> ABOUT THIS TASK: Find the line with "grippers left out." in the records below. Copy it and every line after it, up to and including the line with "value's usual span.".
======== EXERCISE MATERIALS ========
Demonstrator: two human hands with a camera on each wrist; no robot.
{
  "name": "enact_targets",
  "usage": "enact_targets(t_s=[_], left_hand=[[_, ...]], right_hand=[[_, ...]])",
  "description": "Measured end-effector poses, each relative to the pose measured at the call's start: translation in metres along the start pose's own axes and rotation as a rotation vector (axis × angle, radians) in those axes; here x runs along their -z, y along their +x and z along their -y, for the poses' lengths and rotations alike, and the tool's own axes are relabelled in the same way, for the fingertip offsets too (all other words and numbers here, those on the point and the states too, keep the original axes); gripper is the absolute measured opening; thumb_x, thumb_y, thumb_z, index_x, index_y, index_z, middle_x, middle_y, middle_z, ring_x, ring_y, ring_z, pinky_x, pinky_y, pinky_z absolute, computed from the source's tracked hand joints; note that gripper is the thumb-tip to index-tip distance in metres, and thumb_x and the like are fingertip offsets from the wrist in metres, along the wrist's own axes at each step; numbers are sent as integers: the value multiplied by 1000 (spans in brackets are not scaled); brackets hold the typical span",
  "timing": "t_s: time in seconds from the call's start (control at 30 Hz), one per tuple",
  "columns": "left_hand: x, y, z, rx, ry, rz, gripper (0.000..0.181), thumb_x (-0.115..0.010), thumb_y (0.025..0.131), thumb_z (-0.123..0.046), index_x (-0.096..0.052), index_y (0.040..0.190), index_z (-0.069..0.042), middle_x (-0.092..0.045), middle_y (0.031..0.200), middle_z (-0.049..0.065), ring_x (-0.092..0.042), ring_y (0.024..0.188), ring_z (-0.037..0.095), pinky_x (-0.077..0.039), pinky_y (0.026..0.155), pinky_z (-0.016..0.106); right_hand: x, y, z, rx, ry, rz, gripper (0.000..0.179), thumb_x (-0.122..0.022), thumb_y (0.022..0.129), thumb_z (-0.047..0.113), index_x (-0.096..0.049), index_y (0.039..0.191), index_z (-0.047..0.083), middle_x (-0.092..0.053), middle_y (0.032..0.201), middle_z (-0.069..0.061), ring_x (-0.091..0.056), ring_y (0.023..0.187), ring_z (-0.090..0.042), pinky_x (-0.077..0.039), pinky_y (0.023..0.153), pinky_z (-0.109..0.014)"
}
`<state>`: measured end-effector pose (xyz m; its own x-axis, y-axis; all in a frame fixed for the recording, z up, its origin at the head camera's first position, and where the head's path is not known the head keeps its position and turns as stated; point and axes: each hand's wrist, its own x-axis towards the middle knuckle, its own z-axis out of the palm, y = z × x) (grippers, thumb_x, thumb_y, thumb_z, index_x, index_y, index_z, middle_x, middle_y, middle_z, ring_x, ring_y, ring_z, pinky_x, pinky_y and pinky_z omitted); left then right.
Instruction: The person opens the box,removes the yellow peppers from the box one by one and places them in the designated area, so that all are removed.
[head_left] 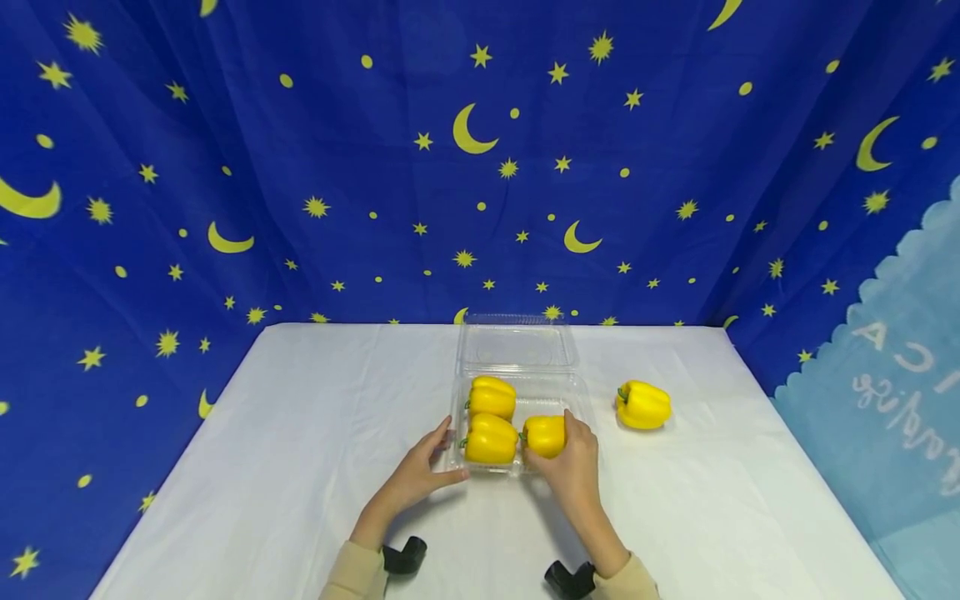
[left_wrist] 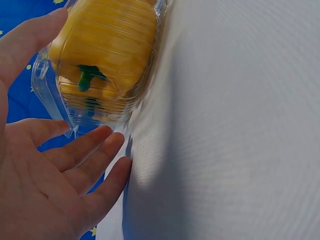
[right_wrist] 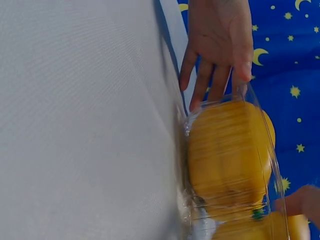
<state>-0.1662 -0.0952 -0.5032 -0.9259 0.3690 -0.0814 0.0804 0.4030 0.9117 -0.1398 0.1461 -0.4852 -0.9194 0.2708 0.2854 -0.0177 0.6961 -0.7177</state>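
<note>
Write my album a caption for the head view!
Right hand grips a yellow pepper at the open clear box holding two; a fourth lies on the table.

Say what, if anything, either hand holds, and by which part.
The right hand pinches a blocky yellow bell pepper by its near side and the end opposite its green stem. The left hand, spread beside the clear plastic container, grips nothing.

I've got yel peppers [head_left: 491,440], grn stems [left_wrist: 86,80], clear box [head_left: 517,343] low ctr; wht cloth [head_left: 262,467] btm; blue drape [head_left: 337,125] up top w/ yel moons [head_left: 467,143] & stars [head_left: 557,73]; lt-blue banner [head_left: 862,450] R.
</note>
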Motion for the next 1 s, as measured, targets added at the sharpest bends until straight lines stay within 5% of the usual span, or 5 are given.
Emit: enact_targets(t_s=[0.2,0.43,0.7,1.0], left_hand=[[-1,0,1,-1,6,5,94,-78,79,-28,-22,152,-8,-44,144,18,-44,131,35,-35,112,52],[-1,1,1,-4,9,0,94,-78,78,-28,-23,152,-8,-44,144,17,-44,131,35,-33,113,53],[-1,2,2,-2,8,-10,95,-79,78,-29,-23,151,-8,-45,143,17,-44,130,34,-32,114,53],[-1,1,2,5,22,-18,94,-79,77,-29,-24,151,-8,-46,143,17,-45,130,34,-33,113,53]], right_hand=[[5,3,4,-42,127,-60,86,-85,66,22,-45,135,-9,-53,128,-27,-49,111,-37,-47,91,-48],[15,15,8,58,182,-167,79,-84,63,14,-50,130,-9,-56,125,-27,-48,111,-39,-42,97,-52],[32,36,10,110,223,-227,80,-85,61,13,-51,130,-9,-55,127,-27,-48,119,-40,-33,109,-55],[53,55,8,117,220,-280,78,-84,62,12,-51,130,-9,-53,128,-28,-45,119,-42,-37,104,-54]])
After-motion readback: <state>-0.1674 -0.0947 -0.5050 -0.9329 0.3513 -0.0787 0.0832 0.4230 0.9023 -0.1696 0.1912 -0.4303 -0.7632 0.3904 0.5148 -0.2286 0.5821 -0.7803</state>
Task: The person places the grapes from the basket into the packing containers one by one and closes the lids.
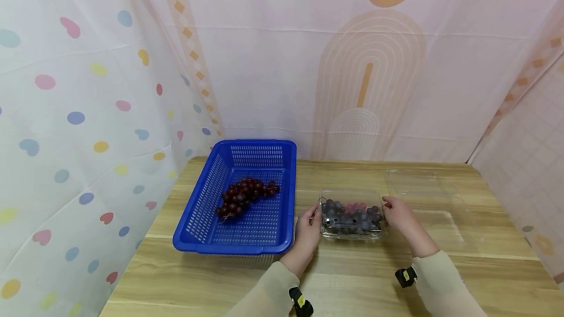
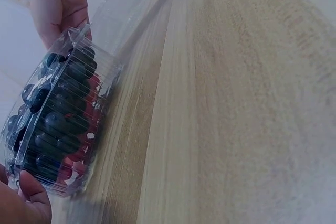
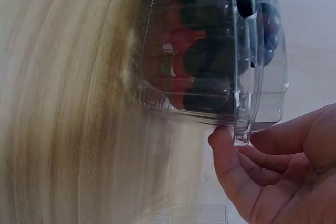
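A clear plastic clamshell box (image 1: 351, 215) with its lid down stands on the table in front of me. Dark grapes (image 1: 337, 208) fill it, with some red ones (image 1: 356, 206) among them. My left hand (image 1: 307, 231) grips the box's left end; in the left wrist view its thumb and a fingertip pinch the rim at the corner. At the opposite end, my right hand (image 1: 398, 216) pinches the rim between thumb and finger, as the right wrist view shows close up. The box's underside is hidden.
Left of the box sits a blue plastic basket (image 1: 288, 209) with a bunch of red grapes (image 1: 242, 197) in it. Clear plastic containers (image 1: 440, 224) lie on the table's right side. Patterned curtains (image 1: 264, 62) hang behind the wooden table (image 1: 352, 283).
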Demonstrator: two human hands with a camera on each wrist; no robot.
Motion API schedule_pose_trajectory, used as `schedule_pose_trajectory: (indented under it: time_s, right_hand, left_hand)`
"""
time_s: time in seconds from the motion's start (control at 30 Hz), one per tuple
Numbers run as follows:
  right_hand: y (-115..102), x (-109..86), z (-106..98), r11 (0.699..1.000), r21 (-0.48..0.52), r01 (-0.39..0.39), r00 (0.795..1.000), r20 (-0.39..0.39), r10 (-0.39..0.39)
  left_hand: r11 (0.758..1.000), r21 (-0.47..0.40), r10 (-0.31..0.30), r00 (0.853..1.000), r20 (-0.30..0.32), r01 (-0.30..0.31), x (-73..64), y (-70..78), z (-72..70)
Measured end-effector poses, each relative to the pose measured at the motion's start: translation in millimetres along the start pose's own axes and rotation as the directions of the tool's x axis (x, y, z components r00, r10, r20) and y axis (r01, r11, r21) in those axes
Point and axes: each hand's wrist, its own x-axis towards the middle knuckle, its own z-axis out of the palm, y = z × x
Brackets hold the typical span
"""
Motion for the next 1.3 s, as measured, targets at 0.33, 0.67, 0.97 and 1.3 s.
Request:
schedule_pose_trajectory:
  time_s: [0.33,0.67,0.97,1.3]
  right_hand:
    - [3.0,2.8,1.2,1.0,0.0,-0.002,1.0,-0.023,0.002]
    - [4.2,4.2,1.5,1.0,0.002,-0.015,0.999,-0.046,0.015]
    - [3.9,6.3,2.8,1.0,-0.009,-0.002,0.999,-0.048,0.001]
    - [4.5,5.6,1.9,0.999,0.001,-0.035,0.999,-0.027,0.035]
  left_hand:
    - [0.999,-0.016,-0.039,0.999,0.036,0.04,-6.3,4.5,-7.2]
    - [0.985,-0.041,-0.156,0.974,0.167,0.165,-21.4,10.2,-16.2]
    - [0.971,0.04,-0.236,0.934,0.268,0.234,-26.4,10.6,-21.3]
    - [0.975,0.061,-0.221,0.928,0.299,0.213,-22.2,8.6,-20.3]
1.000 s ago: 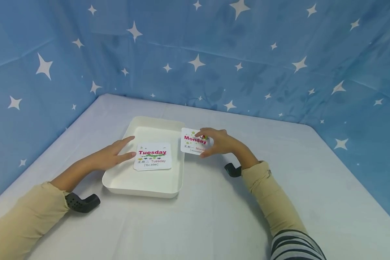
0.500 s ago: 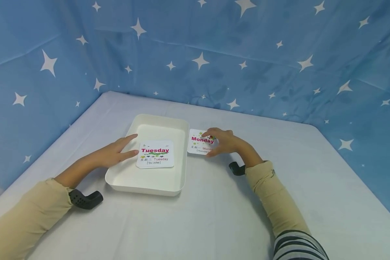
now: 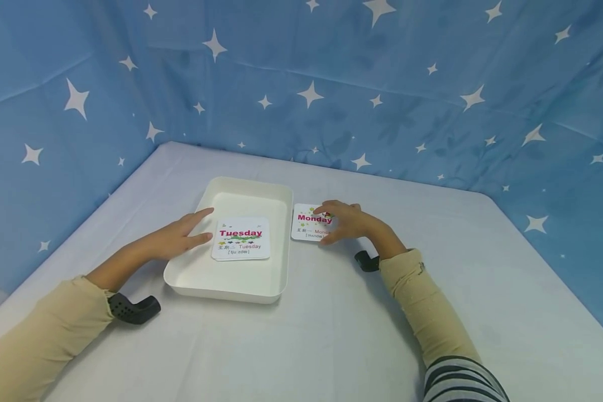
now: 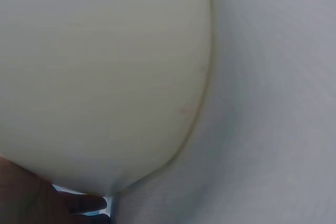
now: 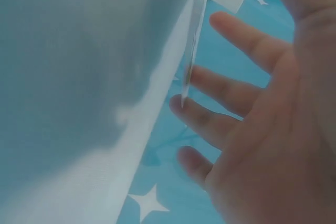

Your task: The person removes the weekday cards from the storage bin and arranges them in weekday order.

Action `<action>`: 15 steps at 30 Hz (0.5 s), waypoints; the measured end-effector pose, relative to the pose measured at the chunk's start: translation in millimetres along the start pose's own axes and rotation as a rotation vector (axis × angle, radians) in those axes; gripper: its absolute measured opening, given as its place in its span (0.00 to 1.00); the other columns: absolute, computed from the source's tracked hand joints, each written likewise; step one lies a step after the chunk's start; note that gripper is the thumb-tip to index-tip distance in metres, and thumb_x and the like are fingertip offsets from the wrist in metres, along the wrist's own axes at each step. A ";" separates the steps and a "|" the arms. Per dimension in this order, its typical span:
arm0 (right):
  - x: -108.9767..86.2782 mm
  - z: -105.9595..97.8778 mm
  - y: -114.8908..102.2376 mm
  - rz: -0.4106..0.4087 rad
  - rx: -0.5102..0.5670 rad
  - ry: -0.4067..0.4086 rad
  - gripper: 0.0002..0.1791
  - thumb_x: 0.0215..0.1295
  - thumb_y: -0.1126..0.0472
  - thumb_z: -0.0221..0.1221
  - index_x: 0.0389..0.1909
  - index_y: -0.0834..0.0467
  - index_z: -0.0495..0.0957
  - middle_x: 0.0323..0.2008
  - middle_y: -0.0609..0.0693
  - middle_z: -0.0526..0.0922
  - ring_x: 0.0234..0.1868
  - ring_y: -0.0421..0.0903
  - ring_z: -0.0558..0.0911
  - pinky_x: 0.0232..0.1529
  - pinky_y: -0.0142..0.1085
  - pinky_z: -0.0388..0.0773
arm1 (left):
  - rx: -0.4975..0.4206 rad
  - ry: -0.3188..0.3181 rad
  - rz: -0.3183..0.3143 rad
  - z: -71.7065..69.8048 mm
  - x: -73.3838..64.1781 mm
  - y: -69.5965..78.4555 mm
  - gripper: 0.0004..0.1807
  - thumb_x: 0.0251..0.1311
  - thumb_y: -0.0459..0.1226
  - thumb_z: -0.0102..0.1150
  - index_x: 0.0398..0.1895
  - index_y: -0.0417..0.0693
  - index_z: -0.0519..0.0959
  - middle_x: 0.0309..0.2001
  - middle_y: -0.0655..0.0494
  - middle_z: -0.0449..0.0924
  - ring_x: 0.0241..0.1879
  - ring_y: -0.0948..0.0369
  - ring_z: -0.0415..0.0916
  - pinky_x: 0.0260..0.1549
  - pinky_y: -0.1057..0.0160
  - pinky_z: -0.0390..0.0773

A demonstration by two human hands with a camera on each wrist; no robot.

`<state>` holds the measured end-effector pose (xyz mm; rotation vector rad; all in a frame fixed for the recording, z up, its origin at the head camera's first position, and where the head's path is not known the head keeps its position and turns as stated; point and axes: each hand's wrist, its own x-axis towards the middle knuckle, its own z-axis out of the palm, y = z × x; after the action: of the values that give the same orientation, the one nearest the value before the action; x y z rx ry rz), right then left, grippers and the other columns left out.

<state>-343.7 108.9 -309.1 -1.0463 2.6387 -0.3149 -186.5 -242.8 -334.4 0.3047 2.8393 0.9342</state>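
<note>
A white tray (image 3: pixel 226 282) holds a small stack of square cards, with the "Tuesday" card (image 3: pixel 253 248) on top. My left hand (image 3: pixel 168 237) reaches over the tray's left rim with thumb and forefinger extended toward the stack, gripping nothing. To the tray's right, my right hand (image 3: pixel 349 220) holds the "Monday" card (image 3: pixel 304 230) by its right part, the hand covering that side. In the right wrist view this card (image 5: pixel 195 35) shows nearly edge-on against the fingertips, slightly raised from the tabletop. The left wrist view shows mostly the tray's outer side (image 4: pixel 105 77).
A white cloth (image 3: pixel 301 346) covers the table. Blue fabric with white stars (image 3: pixel 362 111) hangs behind and at the sides. Black curved devices (image 3: pixel 134 310) sit at both wrists.
My right hand has brought the "Monday" card from overlapping the tray's right rim to just beside it, and slightly lower. The left hand stays in place; the view has shifted slightly.
</note>
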 end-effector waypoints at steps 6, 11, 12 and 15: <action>0.7 2.7 1.5 0.013 -0.009 -0.037 0.42 0.44 0.46 0.68 0.63 0.51 0.64 0.68 0.55 0.56 0.70 0.54 0.51 0.61 0.63 0.44 | -0.001 0.000 0.009 0.5 0.3 0.6 0.37 0.66 0.48 0.41 0.71 0.40 0.43 0.69 0.31 0.42 0.67 0.35 0.40 0.60 0.36 0.46; 2.0 4.8 1.7 0.038 -0.018 -0.053 0.42 0.45 0.46 0.68 0.63 0.50 0.63 0.69 0.55 0.54 0.71 0.55 0.49 0.61 0.66 0.39 | 0.000 0.001 0.015 0.4 1.2 -0.5 0.34 0.66 0.40 0.40 0.70 0.39 0.42 0.68 0.30 0.42 0.67 0.35 0.40 0.61 0.36 0.45; 2.3 5.2 1.6 0.040 -0.017 -0.053 0.42 0.45 0.46 0.68 0.64 0.49 0.63 0.70 0.55 0.53 0.71 0.55 0.49 0.61 0.66 0.39 | 0.003 0.001 0.019 0.4 1.1 -1.1 0.33 0.65 0.37 0.39 0.70 0.39 0.42 0.68 0.30 0.42 0.67 0.35 0.40 0.61 0.36 0.46; 2.6 6.4 0.9 0.047 0.010 -0.067 0.43 0.45 0.47 0.68 0.64 0.50 0.62 0.70 0.55 0.53 0.71 0.55 0.48 0.62 0.66 0.38 | -0.004 -0.004 0.026 1.1 -0.5 -2.1 0.34 0.60 0.30 0.36 0.70 0.38 0.42 0.67 0.29 0.43 0.66 0.35 0.42 0.60 0.36 0.46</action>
<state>-343.9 107.1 -315.8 -0.9729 2.5945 -0.2778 -186.1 -244.0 -336.5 0.3438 2.8360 0.9434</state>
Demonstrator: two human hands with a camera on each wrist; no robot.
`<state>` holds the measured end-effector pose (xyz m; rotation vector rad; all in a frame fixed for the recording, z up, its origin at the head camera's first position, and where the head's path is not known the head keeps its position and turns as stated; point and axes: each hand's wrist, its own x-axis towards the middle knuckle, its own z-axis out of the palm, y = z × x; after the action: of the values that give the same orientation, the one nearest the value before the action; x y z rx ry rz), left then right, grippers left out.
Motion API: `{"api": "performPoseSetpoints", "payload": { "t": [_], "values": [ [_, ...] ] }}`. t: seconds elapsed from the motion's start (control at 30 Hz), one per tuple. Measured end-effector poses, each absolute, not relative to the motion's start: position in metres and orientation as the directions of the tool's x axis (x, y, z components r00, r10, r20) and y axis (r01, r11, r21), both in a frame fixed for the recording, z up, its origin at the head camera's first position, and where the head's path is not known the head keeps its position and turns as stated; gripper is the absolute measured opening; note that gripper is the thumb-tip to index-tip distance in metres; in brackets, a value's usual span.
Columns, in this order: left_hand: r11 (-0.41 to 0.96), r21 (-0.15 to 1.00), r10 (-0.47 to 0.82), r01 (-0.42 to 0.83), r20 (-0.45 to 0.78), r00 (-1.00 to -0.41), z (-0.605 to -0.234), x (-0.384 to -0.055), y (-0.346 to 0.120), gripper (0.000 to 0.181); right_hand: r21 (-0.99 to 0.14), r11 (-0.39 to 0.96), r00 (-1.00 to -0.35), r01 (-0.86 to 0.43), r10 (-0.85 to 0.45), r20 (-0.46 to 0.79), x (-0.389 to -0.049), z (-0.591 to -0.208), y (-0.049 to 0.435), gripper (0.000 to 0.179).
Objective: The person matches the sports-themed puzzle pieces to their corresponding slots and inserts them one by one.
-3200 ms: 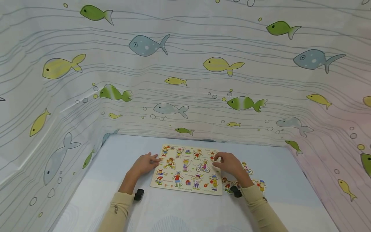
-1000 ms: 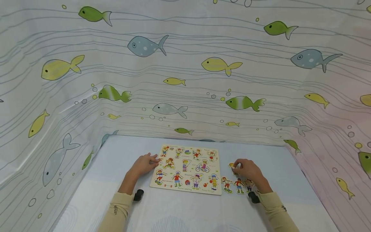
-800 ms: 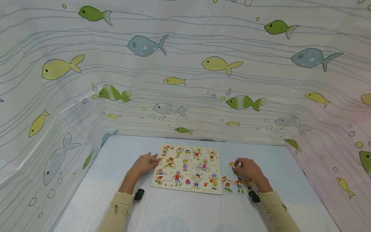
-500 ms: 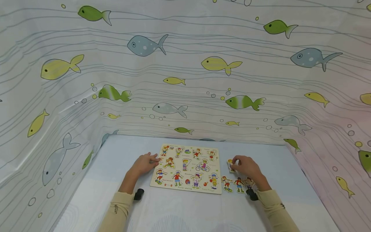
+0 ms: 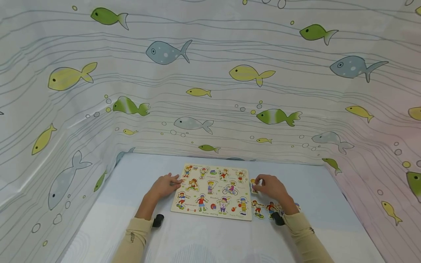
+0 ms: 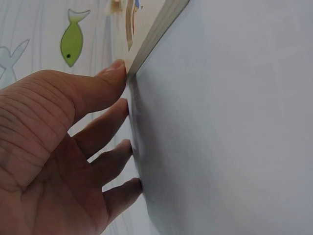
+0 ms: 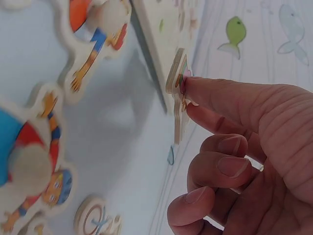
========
> ANSWER BOX:
`<state>` holds the measured end-effector pose (xyz m; rotation vector rad; all in a frame fixed for the recording, z up, its origin at the head camera's first position, and where the head's path is not known the head keeps its position and turns as stated; point and axes: each hand's wrist, its own x-axis towards the middle knuckle, its own z-axis out of the palm, y = z × x; after the action: of the values that give the same orientation, the one nearest the value before the action; x y z rx ry rz), left then right, grippers left out.
Motion API: `{"api": "performPoseSetpoints", "payload": { "t": [_], "values": [ [_, ...] ] }}`. t: seconds elapsed from the motion's start (control at 30 Hz), one per tuple. Measured end-effector poses, each absolute, not relative to the motion's start: position in metres and orientation as the directions of the tool's x axis (x, y, z components r00, r10, r20) and y axis (r01, r11, r21), both in a frame fixed for the recording, z up, its origin at the head camera's first position, and where the head's path is not known the head keeps its position and turns as stated; gripper is the absolute measured opening; note that gripper is the thumb-tip to index-tip distance in metres; in brackets, a value's usual span.

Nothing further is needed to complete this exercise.